When I was a mere seven years old, I went with a friend to the cinema, and before the children’s film we’d gone to see they showed a newsreel that included shots of the liberation of Belsen. I don’t think I felt shock or horror, because I had no idea what the images signified. I felt bewildered: who were these skeletons? How had they become like that? What would happen to them?

I went home and tried to describe what I’d seen, and asked these questions, only to be told it was outrageous that the newsreel had been shown with children watching and that I should forget what I’d seen. It was to do with the war that had just finished, and it was all over. But I didn’t forget. I went on to become a reader of everything to do with the war – histories, biographies, memoirs – and the questions became more pressing. How could atrocities like Belsen have happened? How could human beings torture other human beings in this way? And a new question arose: could the survivors overcome their horrific experiences? Could they “forget it”?

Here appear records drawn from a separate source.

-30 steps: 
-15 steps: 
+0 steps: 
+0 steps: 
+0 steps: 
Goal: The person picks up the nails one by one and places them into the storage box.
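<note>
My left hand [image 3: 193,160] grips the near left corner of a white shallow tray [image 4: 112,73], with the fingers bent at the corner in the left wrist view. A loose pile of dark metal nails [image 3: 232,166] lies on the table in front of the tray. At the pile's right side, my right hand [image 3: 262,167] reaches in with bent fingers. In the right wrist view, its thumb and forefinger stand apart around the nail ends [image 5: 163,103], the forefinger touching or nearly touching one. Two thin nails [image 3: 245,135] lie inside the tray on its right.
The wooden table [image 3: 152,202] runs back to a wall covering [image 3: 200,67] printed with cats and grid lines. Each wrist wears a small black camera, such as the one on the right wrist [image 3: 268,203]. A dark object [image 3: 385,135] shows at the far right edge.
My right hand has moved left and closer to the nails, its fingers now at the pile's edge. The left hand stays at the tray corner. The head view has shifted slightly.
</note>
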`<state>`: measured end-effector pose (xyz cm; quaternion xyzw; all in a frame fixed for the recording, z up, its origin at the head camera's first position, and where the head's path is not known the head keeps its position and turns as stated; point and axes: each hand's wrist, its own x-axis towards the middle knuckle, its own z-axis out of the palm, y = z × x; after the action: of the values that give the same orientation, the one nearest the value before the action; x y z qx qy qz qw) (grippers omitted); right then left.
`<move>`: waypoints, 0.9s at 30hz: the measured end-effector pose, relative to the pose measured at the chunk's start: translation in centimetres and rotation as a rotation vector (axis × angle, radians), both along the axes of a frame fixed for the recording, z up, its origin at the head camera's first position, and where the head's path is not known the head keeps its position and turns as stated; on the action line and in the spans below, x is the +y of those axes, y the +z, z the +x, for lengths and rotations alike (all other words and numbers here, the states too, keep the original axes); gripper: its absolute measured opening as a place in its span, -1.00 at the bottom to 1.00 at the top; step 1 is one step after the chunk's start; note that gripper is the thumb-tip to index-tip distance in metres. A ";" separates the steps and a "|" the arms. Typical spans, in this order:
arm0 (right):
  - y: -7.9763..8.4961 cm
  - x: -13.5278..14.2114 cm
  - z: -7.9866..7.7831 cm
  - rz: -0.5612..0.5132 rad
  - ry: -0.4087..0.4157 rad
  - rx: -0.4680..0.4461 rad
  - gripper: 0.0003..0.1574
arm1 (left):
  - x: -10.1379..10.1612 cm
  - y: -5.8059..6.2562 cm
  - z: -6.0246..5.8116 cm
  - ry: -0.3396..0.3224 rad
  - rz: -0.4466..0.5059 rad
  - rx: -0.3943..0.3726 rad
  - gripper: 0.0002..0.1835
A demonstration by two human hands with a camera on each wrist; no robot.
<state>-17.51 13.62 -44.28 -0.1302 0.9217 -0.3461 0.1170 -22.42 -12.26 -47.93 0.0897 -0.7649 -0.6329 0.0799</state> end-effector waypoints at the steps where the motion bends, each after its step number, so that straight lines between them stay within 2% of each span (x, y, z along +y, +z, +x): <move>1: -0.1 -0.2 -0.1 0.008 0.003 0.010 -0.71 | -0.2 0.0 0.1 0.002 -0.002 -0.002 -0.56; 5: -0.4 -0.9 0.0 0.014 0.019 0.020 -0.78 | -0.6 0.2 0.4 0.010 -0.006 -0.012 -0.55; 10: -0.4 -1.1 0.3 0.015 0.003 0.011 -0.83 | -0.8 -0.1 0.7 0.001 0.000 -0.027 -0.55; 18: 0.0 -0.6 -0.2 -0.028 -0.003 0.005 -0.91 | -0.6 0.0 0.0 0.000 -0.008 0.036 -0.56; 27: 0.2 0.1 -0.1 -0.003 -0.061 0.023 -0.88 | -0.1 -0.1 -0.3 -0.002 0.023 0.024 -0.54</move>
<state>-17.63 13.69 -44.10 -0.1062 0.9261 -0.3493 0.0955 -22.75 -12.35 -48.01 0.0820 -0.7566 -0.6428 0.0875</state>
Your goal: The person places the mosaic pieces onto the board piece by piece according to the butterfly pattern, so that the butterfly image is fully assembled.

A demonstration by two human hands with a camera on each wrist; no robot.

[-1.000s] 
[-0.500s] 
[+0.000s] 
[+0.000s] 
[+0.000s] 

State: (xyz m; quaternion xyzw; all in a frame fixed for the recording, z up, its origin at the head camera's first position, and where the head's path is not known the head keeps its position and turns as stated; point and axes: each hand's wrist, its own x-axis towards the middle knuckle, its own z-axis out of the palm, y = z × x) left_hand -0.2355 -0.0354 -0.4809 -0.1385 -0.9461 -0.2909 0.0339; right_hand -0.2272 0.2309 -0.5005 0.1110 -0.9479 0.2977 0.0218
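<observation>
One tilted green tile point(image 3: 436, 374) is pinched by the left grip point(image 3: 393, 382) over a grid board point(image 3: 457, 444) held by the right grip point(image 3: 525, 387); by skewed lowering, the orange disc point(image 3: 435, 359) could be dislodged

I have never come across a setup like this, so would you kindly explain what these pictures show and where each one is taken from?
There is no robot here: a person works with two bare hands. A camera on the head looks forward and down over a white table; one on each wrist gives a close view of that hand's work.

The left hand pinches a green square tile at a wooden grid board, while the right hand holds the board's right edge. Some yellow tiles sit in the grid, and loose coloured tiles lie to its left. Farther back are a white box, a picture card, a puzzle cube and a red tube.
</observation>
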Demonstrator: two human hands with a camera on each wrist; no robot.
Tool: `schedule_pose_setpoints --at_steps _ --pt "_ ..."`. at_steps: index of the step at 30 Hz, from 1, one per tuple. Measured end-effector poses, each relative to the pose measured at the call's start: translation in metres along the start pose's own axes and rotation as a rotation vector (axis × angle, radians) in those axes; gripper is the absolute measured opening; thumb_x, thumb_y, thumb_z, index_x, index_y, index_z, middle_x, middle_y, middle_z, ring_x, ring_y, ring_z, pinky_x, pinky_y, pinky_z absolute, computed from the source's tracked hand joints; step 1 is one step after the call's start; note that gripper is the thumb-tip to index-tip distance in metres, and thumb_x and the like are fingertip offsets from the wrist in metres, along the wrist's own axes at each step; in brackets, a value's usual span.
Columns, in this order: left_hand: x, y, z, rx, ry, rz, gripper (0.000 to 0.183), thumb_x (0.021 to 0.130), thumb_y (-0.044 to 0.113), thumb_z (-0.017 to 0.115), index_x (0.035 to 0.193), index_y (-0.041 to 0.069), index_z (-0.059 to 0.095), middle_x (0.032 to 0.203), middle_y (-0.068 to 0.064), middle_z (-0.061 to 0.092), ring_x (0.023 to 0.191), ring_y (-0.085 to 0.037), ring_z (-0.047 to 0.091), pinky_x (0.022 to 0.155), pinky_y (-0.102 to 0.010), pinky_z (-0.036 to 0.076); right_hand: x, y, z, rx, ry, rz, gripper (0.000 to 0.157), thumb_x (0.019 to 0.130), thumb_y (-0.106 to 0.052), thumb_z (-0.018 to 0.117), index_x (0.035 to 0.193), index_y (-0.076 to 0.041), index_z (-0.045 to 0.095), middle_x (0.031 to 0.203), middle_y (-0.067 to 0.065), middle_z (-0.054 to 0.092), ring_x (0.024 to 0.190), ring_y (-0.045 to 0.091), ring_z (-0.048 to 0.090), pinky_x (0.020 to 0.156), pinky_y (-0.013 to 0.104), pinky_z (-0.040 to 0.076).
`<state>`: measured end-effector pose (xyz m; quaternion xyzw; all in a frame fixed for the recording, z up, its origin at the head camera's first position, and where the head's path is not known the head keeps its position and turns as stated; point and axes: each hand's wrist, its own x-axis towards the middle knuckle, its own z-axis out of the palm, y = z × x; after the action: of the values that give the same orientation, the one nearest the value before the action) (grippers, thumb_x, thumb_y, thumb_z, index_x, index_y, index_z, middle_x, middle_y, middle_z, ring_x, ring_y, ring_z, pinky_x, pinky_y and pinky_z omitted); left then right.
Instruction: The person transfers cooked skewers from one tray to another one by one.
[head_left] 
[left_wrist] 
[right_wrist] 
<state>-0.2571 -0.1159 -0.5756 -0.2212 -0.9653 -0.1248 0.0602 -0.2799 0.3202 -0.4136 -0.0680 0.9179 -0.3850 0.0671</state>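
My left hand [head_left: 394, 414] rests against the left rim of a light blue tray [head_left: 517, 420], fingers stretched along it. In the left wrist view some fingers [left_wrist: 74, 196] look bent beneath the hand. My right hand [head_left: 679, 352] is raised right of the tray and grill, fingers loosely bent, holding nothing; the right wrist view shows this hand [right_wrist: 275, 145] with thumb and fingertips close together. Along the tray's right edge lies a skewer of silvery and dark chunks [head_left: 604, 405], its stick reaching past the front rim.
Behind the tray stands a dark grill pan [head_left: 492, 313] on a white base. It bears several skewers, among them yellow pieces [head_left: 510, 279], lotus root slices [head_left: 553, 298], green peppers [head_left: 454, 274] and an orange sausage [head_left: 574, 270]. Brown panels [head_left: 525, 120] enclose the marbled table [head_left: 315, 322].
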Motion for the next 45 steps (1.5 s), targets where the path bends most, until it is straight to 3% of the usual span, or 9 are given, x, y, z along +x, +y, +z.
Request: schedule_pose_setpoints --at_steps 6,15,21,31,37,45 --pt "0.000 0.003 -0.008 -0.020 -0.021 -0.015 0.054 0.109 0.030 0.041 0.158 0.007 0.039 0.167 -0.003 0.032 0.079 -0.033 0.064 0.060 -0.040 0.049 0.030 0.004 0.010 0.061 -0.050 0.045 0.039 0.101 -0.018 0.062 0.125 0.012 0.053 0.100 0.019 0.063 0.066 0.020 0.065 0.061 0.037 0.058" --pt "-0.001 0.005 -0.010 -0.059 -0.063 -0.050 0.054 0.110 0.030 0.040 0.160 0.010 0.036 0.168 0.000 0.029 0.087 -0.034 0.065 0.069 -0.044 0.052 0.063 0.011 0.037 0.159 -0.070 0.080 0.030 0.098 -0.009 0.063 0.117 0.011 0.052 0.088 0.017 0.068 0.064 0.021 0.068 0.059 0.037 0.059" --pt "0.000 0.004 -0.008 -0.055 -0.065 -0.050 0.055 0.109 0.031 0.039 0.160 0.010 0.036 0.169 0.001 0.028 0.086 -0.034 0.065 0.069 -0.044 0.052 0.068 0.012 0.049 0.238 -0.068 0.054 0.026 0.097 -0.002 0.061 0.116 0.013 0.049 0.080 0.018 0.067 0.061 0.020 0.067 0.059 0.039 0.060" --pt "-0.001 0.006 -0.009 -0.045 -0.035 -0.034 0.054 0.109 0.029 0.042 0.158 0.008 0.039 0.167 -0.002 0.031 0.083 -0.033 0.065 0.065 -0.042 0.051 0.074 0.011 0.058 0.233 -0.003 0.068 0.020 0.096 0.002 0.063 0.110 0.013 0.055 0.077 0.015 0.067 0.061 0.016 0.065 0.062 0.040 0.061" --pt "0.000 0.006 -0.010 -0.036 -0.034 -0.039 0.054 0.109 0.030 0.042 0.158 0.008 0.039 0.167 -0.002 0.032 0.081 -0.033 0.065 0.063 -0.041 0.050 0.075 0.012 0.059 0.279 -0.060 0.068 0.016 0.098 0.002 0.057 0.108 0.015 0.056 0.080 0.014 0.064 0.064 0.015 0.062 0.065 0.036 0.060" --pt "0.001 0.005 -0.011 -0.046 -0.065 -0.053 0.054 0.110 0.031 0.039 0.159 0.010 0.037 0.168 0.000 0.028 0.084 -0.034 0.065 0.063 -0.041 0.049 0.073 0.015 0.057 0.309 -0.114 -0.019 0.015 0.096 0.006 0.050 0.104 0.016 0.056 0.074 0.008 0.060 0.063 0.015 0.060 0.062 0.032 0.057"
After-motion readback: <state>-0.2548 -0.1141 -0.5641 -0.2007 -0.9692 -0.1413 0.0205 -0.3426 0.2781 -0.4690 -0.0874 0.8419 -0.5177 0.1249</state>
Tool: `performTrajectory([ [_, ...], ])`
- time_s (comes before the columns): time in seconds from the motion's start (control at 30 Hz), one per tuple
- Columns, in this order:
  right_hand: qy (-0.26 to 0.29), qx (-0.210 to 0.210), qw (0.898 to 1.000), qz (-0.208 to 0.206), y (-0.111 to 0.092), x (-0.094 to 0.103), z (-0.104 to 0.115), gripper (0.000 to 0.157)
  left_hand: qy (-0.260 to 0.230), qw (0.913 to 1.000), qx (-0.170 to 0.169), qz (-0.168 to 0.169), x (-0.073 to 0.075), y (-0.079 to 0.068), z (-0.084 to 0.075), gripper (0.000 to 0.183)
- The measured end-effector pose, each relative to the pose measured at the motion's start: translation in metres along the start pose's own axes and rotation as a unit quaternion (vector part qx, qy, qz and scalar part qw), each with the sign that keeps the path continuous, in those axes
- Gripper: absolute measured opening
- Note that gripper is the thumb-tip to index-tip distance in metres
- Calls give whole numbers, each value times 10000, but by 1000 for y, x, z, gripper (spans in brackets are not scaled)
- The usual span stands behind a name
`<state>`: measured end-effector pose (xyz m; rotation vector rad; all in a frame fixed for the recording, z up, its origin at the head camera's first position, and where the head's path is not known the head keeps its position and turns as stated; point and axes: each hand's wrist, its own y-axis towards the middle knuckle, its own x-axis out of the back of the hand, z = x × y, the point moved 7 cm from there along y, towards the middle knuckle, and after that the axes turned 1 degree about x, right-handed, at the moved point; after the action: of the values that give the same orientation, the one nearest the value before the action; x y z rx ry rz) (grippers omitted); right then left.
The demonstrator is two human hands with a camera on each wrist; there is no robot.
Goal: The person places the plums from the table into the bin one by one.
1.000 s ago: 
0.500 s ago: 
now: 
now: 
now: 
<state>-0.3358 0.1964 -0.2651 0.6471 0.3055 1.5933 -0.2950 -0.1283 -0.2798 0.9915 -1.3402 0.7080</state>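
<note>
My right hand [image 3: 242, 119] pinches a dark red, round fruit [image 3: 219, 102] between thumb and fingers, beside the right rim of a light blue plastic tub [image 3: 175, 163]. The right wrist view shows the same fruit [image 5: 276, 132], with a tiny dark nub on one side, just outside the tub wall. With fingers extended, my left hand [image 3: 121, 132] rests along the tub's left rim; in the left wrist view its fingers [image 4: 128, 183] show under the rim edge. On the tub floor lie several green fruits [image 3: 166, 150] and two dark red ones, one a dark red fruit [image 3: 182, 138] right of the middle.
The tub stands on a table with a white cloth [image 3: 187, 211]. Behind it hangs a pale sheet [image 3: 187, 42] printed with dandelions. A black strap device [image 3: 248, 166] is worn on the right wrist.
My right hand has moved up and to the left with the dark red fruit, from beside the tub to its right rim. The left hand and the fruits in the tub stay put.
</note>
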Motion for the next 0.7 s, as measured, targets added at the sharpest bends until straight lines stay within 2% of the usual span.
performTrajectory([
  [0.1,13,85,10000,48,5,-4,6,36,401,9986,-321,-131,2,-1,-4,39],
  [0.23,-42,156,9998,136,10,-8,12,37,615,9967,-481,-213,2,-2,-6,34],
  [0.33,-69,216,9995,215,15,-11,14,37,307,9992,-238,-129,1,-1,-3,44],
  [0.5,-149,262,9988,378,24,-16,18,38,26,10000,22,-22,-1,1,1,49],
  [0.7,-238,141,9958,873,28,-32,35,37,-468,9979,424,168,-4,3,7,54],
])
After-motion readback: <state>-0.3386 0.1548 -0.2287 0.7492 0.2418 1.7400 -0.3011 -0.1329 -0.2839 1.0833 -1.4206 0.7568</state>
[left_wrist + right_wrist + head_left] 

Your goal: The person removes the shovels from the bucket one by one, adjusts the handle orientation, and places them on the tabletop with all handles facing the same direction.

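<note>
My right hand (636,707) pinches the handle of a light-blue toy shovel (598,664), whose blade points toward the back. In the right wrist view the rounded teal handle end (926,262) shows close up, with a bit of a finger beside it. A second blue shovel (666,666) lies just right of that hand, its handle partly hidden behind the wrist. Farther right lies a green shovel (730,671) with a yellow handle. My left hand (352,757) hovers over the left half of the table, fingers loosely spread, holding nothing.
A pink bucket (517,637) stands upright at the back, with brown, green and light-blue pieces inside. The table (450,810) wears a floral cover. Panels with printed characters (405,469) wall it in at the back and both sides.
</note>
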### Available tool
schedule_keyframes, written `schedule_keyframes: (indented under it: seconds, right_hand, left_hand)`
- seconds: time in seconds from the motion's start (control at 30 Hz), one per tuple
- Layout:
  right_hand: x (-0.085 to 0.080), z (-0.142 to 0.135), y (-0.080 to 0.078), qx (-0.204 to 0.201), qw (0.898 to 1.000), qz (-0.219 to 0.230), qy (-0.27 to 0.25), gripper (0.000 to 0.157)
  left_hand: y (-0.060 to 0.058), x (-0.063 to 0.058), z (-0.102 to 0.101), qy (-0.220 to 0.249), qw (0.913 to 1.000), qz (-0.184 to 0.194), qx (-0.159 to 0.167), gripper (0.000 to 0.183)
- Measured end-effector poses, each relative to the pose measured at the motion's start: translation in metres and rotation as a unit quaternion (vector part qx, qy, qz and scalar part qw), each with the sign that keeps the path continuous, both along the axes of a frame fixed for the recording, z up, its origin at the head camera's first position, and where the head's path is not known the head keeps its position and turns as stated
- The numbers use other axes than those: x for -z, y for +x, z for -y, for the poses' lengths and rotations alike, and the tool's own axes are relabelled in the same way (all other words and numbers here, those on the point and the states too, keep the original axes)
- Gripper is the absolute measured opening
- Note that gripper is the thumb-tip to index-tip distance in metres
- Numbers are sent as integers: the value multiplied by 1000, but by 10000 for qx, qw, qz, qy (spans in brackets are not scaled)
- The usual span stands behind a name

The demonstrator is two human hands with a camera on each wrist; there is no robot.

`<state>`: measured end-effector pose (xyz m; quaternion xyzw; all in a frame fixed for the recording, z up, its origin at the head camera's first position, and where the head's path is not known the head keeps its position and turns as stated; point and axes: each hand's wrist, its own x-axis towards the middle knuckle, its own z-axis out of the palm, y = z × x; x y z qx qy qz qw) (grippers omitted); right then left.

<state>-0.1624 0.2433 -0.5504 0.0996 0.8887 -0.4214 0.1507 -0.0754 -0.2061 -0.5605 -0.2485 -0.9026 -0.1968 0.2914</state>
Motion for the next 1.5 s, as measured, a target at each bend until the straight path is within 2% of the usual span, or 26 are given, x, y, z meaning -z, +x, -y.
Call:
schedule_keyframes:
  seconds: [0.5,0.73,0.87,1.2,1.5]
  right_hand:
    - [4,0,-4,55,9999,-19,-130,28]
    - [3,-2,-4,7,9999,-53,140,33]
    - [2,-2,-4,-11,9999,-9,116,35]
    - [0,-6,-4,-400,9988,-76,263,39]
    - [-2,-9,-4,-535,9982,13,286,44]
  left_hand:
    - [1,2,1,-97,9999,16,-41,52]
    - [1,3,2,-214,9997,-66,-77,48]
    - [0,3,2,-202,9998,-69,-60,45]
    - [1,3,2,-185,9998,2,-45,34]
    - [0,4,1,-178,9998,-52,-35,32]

It was certainly what everyone, in the 1950s, seemed to want them to do, or if they couldn’t forget then maybe they could just keep it to themselves. For so many survivors, this was their experience: what Primo Levi was to call “the ever-repeated scene of the unlistened-to story”. Well, as I grew up I wanted to listen and learn. But not until Neil Belton published The Good Listener in 1998 did I properly begin to understand that what happened in Belsen and other concentration camps fits into a continuing history of modern cruelty. Its framework is the life of Helen Bamber.